Even after modifying the num_in_ch and num_out_ch values in the .yml config file (network_g and network_d), the code fails when working with grayscale datasets.
The root cause is the img2tensor() function in BasicSR/basicsr/utils/img_util.py.
Note
This only works if both num_in_ch and num_out_ch are set to 1.
If either is not 1, the code will crash (which is acceptable for most grayscale workflows).
Proposed Fix
The following changes (3 files) allow Real-ESRGAN to train/validate on grayscale datasets without errors.
Change 1: BasicSR/basicsr/utils/img_util.py
-def img2tensor(imgs, bgr2rgb=True, float32=True):
+def img2tensor(imgs, bgr2rgb=True, float32=True, grayscale=False):
- def _totensor(img, bgr2rgb, float32):
+ def _totensor(img, bgr2rgb, float32, grayscale):
if img.ndim == 3 and img.shape[2] == 3:
if img.dtype == 'float64':
img = img.astype('float32')
if bgr2rgb:
img = cv2.cvtColor(img, cv2.COLOR_BGR2RGB)
+ if grayscale:
+ img = cv2.cvtColor(img, cv2.COLOR_RGB2GRAY)
+
+ if img.ndim == 2:
+ img = img[:, :, None]
- if isinstance(imgs, list):
- return [_totensor(img, bgr2rgb, float32) for img in imgs]
- else:
- return _totensor(imgs, bgr2rgb, float32)

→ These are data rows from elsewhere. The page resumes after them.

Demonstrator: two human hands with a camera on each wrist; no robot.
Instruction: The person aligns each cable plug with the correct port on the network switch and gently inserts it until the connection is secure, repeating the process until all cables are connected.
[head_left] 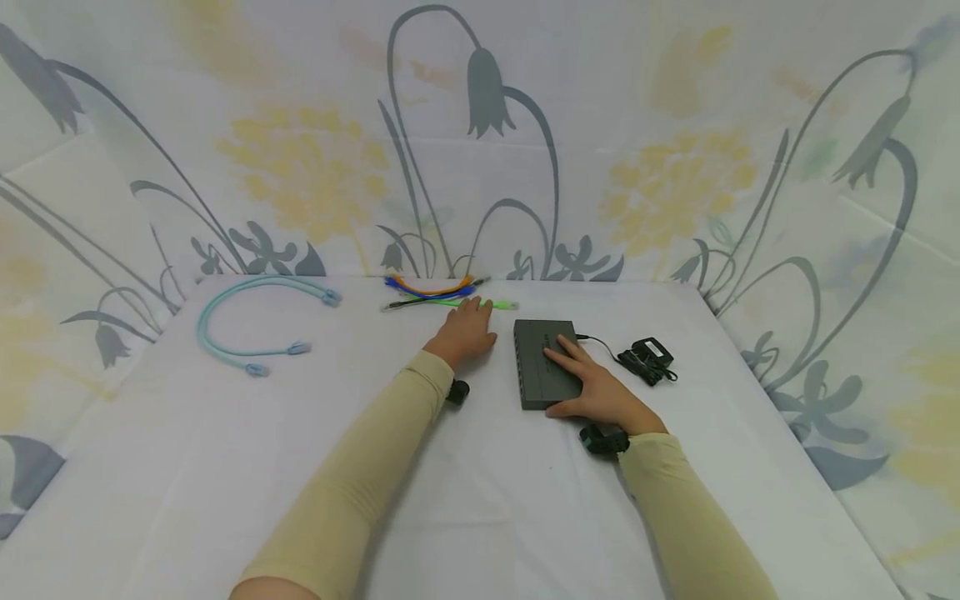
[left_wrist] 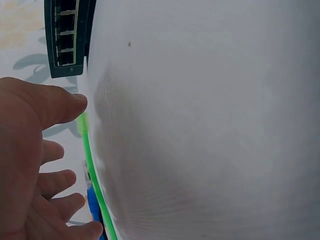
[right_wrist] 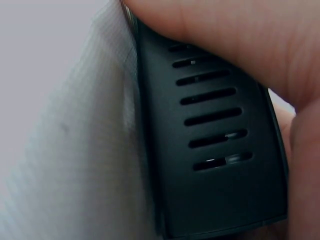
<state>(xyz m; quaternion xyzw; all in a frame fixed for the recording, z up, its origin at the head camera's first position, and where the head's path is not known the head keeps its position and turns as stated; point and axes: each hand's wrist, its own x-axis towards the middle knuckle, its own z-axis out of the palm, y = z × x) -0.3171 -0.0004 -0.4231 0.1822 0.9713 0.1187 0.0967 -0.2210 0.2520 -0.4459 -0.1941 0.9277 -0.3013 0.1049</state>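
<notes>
A dark grey network switch (head_left: 534, 371) lies flat on the white cloth, right of centre. My right hand (head_left: 600, 392) holds it at its near right corner, fingers spread over the top. In the right wrist view the thumb (right_wrist: 215, 25) lies against the slotted side wall. My left hand (head_left: 463, 332) reaches to a small bunch of network cables at the back, its fingers loosely bent. Among them are a green cable (head_left: 504, 305), a blue cable (head_left: 454, 292), an orange cable (head_left: 416, 290) and a black cable (head_left: 407, 304). Left fingertip contact with the cables cannot be told.
Light blue network cables (head_left: 208, 312) lie in a curve on the left. A black power adapter (head_left: 652, 352) with bundled cord sits right of the switch, its lead plugged into the back. A flowered cloth (head_left: 337, 225) hangs behind the table.
</notes>
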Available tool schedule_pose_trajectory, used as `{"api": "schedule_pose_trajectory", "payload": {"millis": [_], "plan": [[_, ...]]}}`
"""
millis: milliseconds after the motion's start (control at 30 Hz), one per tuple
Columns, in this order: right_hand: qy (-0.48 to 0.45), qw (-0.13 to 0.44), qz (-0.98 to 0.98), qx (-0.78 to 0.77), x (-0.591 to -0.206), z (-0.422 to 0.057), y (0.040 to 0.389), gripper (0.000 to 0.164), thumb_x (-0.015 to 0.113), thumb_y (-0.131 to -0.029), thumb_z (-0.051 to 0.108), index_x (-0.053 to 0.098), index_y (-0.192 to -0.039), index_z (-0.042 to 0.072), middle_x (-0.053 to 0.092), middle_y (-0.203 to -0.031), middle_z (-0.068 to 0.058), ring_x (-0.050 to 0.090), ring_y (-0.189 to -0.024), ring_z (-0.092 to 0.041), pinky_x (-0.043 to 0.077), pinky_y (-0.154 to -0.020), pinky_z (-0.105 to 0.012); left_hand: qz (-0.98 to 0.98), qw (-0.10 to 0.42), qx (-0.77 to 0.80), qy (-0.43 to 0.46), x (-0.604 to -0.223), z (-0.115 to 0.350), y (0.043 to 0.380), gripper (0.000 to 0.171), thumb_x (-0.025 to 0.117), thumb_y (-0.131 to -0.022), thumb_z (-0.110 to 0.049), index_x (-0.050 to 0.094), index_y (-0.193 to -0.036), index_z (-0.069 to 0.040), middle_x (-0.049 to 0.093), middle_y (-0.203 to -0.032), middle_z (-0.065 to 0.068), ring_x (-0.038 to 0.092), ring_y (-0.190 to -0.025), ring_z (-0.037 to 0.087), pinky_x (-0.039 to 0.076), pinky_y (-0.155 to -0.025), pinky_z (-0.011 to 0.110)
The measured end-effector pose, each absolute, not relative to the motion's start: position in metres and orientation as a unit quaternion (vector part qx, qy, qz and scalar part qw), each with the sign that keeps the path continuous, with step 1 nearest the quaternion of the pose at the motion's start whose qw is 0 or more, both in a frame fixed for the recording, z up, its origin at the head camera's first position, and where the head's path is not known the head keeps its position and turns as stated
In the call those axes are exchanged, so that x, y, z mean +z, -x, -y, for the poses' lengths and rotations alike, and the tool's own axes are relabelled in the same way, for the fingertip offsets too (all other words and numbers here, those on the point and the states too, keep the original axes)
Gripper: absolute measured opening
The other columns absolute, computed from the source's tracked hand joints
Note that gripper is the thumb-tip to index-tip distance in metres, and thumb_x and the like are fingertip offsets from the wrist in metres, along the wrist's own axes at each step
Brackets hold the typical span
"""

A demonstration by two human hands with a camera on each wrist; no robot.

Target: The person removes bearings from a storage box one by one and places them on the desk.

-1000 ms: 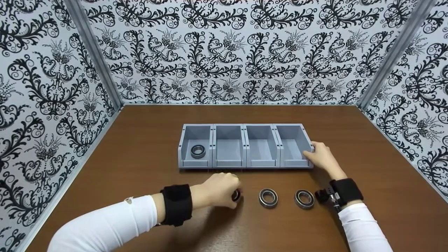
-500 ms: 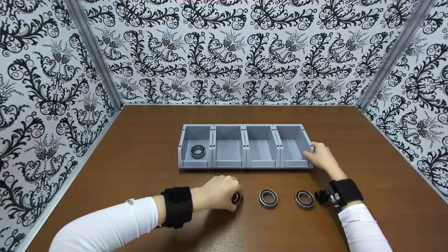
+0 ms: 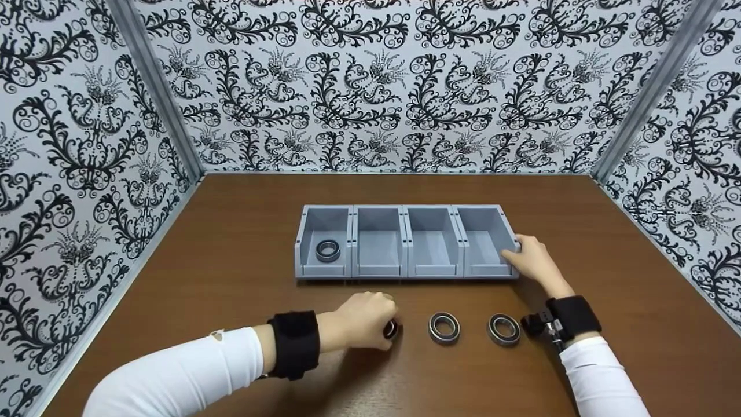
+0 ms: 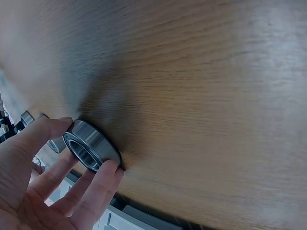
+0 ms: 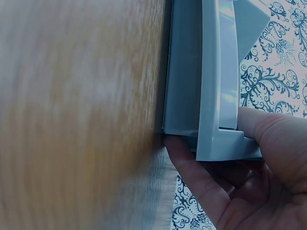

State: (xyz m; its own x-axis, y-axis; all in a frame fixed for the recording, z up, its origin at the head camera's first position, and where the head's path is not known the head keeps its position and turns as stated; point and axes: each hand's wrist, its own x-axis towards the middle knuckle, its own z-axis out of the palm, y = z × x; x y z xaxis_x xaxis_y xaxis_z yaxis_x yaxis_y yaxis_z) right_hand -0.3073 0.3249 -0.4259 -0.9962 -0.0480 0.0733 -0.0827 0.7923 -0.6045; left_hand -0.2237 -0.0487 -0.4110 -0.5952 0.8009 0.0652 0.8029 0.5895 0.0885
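My left hand (image 3: 366, 320) pinches a steel ball bearing (image 4: 91, 143) between thumb and fingertips, low over the wooden table in front of the bins. In the head view the hand covers most of that bearing. My right hand (image 3: 535, 263) grips the right side wall of a row of joined grey bins (image 3: 379, 270), thumb inside and fingers outside, as the right wrist view also shows. One bearing (image 3: 327, 251) lies flat in the leftmost bin. Two others, a middle bearing (image 3: 444, 328) and a right bearing (image 3: 503, 330), lie on the table to the right of my left hand.
The brown wooden table (image 3: 249, 231) runs back to patterned wallpaper panels (image 3: 370, 87) on three sides. Grey metal posts (image 3: 156, 87) stand at the back corners. A black strap with a camera (image 3: 541, 324) sits on the right wrist, close to the right bearing.
My left hand has shifted slightly toward me, with the bearing still pinched in it. The right hand, the bins and the other bearings look unmoved.
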Motion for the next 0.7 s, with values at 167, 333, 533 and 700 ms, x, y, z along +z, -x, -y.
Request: {"api": "schedule_pose_trajectory", "payload": {"millis": [167,333,533,700], "plan": [[-0.035,0.032,0.948,0.316,-0.4252,-0.3253,0.3075,0.046,0.060,-0.096,0.010,0.054,-0.128,-0.022,0.066,-0.114,-0.037,0.065,-0.090,-0.038,0.052,-0.079,-0.049,0.888,0.016,-0.049,0.457,-0.4124,0.0491,0.2241,0.022,0.089,-0.072,-0.018,0.079,-0.092,-0.017,0.065,-0.082,-0.001,0.067,-0.079,0.017,0.056,-0.065,0.033],[-0.032,0.038,0.948,0.315,-0.4258,-0.3245,0.3072,0.044,0.060,-0.095,0.010,0.056,-0.126,-0.022,0.066,-0.114,-0.037,0.066,-0.093,-0.039,0.052,-0.082,-0.052,0.887,0.016,-0.052,0.458,-0.4133,0.0501,0.2242,0.023,0.089,-0.073,-0.018,0.080,-0.094,-0.017,0.065,-0.082,-0.001,0.067,-0.080,0.016,0.056,-0.065,0.033],[-0.036,0.040,0.947,0.318,-0.4264,-0.3242,0.3075,0.043,0.060,-0.095,0.010,0.057,-0.125,-0.021,0.067,-0.111,-0.035,0.065,-0.090,-0.036,0.052,-0.082,-0.050,0.889,0.011,-0.059,0.454,-0.4147,0.0510,0.2242,0.026,0.090,-0.074,-0.019,0.080,-0.097,-0.017,0.068,-0.086,-0.002,0.068,-0.083,0.015,0.056,-0.067,0.032],[-0.035,0.042,0.946,0.320,-0.4267,-0.3236,0.3073,0.042,0.061,-0.095,0.010,0.058,-0.124,-0.021,0.067,-0.112,-0.035,0.065,-0.092,-0.038,0.051,-0.084,-0.053,0.892,0.006,-0.069,0.447,-0.4135,0.0521,0.2235,0.027,0.090,-0.074,-0.019,0.081,-0.100,-0.017,0.071,-0.089,-0.002,0.068,-0.084,0.015,0.056,-0.067,0.032]]}}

+ if isinstance(imgs, list):
+ return [_totensor(img, bgr2rgb, float32, grayscale) for img in imgs]
+ else:
+ return _totensor(imgs, bgr2rgb, float32, grayscale)Change 2: BasicSR/basicsr/data/realesrgan_paired_dataset.py
- # BGR to RGB, HWC to CHW, numpy to tensor
- img_gt, img_lq = img2tensor([img_gt, img_lq], bgr2rgb=False, float32=True)
+ # BGR to RGB, HWC to CHW, numpy to tensor (grayscale if in_chans=1)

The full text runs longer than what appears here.